8.役に立つほど、守りたくなる。守りたくなるほど、判断が鈍る。
二体目のガーゴイルは、違った。
羽ばたきが小さい。影が薄い。
彫像のふりをするのではなく、最初から“影”として動く。
ミナが低く呟いた。
「……あいつ、狙ってる」
誰を?
答えはすぐに出た。
二体目が床を滑るように走り、一直線に俺へ向かった。
「オサム!」
叫び声が上がる。
その一瞬、ヴァンの剣が止まった。
ガードの盾が僅かにずれた。
セラの詠唱が揺れた。
ミナの矢が、半拍遅れた。
たった一瞬。
だがダンジョンでは致命的だ。
ガーゴイルの爪が俺の喉を狙う。
俺は反射で身を縮め、ロープを離しかけた。
ロープを離せば撤退線が崩れる。
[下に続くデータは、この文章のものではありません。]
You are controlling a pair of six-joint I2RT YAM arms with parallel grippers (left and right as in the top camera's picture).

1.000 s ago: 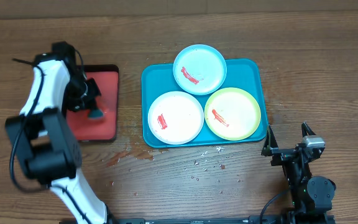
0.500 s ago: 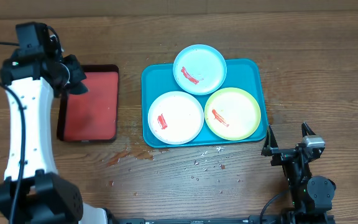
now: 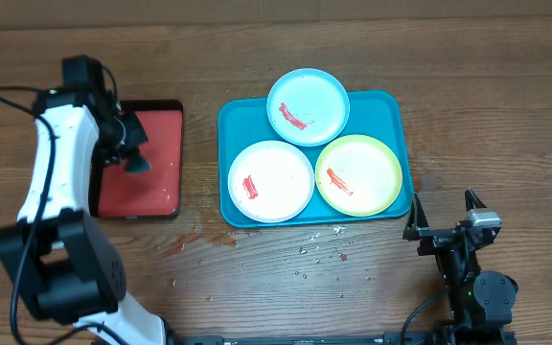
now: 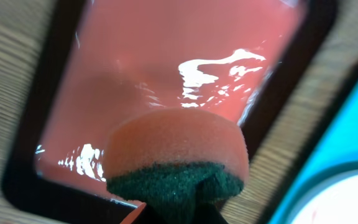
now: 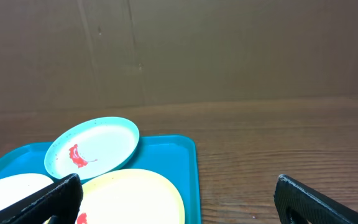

だが喉を裂かれれば終わりだ。
(死ぬ)
そう思った瞬間、ミナの矢が翼の付け根を貫いた。
ガーゴイルの軌道が僅かに逸れる。
ガードが盾で体当たりし、さらに角度をずらす。
ヴァンがその隙に踏み込み、関節へ刃をねじ込む。
セラの衝撃波が割れ目を広げ、ヴァンの刃が核へ届く。
――石が砕ける音。
二体目が崩れ落ちた。
俺はその場に膝をつきそうになるのを堪え、必死に呼吸を整えた。
戦えない一般人が、戦闘に巻き込まれたらこうなる。
誰かが守ってくれなければ死ぬ。
守ってくれた瞬間、誰かの判断が鈍る。
ヴァンが吐き捨てるように言った。
「お前、本当に戦えないんだな」
侮辱じゃない。現実確認だ。
俺は震える手を握りしめ、答える。
「はい。戦えません。だから近づかないようにしてました」
セラが俺を見る。
その目に、一瞬だけ“庇いたい”色が混じりかけて、すぐに消える。
セラは自分でそれを消した。消さないと死ぬから。
ミナが唇を噛む。
「……あんた、何も悪くないのに」
その言葉が、俺の胸を締める。
悪くない、は追放を難しくする。
だが同時に、追放が“必要”であることを浮かび上がらせる。
ガードが言う。
「悪くないからこそ、危ない。
守る対象がいると、俺たちは余計なことを考える」
ヴァンが頷いた。
「今日の一瞬で、剣が止まった。
俺は……止まった自分が嫌だ」
ダンジョンでは、自分の弱さを許せない。
許した瞬間に死ぬから。
俺は、撤退線を握り直しながら言った。
「撤退します。今日は深追いしない方がいい」
命令じゃない。
事前に決めた手順の確認だ。
撤退判断を共有しておけば、迷いが減る。迷いが減れば死者が減る。
俺にできるのは、それだけだ。
ヴァンは一拍だけ迷い、そして頷いた。
「……撤退だ」
帰路の足音が、さっきより重い。
死者は出ていない。だが全員が理解している。
――次も同じことが起きたら、今度は運で済まない。
宿へ戻った夜、俺は布団の中で天井を見た。
このパーティは良い。良いからこそ、追放が成立しにくい。
守りたくなる空気がある。必要だと思われる余地がある。
だが、守りたくなる空気は、戦闘では毒だ。
毒はいつか決断を呼ぶ。
(……俺は、切られるべきなんだろうな)
そう思うのは苦い。
でも、俺は戦えない一般人だ。生き残るために、切られることも受け入れるしかない。